▸ PROBLEM DETAILS: The lines in the listing below are to be given again exactly, starting at the line holding "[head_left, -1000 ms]" and ending at the line holding "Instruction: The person". Do not include pictures.

▸ SUPPLIED MATERIAL:
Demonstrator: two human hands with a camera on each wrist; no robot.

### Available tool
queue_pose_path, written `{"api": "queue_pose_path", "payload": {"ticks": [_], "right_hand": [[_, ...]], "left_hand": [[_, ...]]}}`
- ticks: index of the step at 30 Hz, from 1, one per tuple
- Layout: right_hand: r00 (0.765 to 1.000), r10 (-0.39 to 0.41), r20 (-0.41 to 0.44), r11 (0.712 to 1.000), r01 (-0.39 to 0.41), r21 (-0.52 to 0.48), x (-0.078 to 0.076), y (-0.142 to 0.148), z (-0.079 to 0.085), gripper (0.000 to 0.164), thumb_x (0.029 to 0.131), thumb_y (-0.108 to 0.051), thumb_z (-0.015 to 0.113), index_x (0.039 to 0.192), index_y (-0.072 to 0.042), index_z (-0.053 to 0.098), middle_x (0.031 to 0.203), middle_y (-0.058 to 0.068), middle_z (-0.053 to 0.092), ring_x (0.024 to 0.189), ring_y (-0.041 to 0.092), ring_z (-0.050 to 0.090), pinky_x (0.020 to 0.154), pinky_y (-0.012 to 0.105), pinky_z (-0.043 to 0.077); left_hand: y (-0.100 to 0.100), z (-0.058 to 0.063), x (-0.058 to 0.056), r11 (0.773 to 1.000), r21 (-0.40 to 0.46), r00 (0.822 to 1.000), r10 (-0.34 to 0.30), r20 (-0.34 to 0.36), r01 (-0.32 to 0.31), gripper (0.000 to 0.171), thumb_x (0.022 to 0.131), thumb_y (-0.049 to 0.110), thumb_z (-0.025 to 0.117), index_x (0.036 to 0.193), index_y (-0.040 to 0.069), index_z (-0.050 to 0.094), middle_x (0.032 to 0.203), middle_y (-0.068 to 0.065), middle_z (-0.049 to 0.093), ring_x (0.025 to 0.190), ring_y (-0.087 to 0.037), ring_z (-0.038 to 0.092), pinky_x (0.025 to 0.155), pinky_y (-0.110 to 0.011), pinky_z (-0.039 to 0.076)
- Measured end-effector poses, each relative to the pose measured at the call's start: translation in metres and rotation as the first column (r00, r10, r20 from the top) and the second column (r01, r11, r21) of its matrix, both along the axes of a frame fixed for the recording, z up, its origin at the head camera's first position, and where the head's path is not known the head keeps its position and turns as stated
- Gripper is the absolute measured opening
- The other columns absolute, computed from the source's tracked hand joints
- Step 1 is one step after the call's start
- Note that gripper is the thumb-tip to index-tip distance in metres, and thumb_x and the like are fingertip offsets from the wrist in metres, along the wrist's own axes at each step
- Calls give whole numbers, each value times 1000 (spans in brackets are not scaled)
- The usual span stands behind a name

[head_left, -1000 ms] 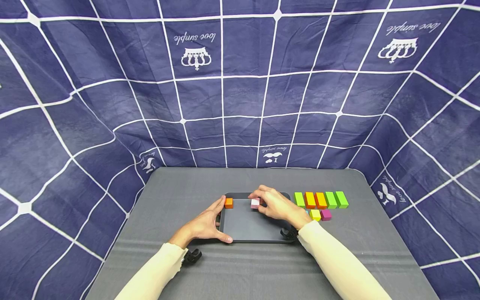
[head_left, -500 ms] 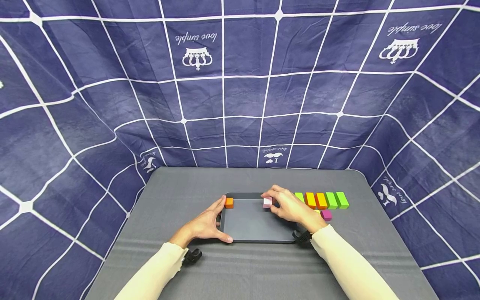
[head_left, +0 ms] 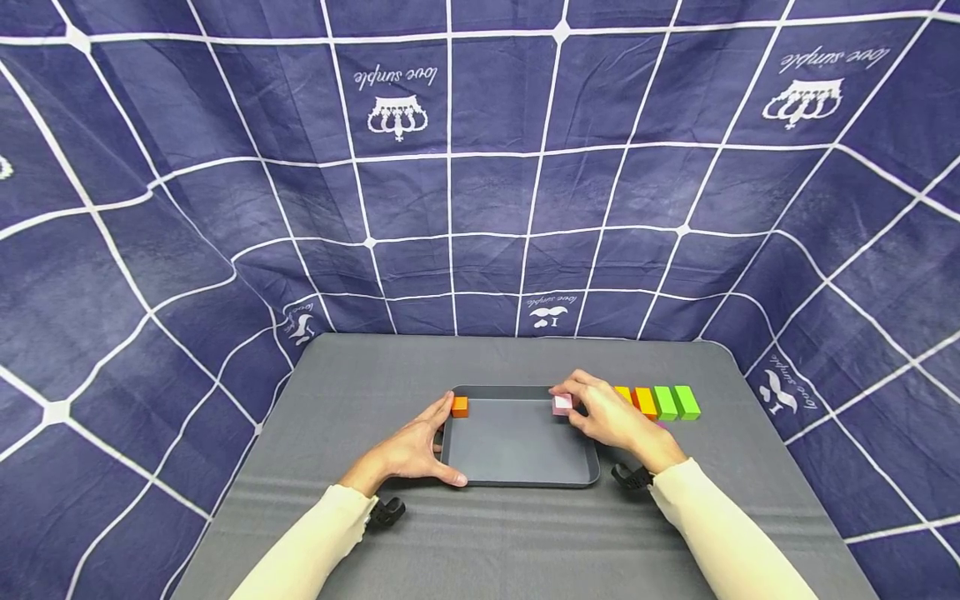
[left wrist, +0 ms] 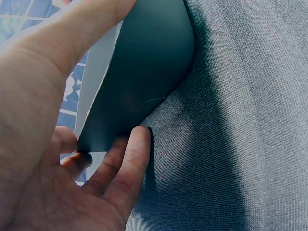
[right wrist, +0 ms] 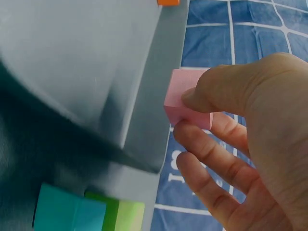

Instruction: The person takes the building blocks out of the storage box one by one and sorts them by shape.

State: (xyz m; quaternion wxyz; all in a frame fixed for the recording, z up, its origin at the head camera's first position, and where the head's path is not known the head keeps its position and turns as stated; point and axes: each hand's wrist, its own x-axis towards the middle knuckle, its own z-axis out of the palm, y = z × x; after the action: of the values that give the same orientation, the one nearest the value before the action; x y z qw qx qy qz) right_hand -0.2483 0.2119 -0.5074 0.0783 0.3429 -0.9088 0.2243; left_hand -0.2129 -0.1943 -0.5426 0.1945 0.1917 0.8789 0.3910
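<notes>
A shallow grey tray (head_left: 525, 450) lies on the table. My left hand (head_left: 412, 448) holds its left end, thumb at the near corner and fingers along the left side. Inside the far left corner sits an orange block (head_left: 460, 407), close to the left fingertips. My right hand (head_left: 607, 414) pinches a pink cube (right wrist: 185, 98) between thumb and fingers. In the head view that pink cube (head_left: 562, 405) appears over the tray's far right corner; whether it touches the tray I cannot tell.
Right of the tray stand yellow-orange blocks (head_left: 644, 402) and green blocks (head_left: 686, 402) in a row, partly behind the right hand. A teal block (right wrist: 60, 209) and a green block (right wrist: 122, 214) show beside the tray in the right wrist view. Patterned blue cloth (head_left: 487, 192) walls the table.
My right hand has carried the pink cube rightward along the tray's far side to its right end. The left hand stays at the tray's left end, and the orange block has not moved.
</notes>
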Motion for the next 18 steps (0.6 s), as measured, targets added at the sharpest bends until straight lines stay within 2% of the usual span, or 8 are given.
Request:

▸ THE COMPLETED TASK:
[head_left, -1000 ms] 
[head_left, -500 ms] 
[head_left, +0 ms] 
[left wrist, +0 ms] 
[right wrist, +0 ms] 

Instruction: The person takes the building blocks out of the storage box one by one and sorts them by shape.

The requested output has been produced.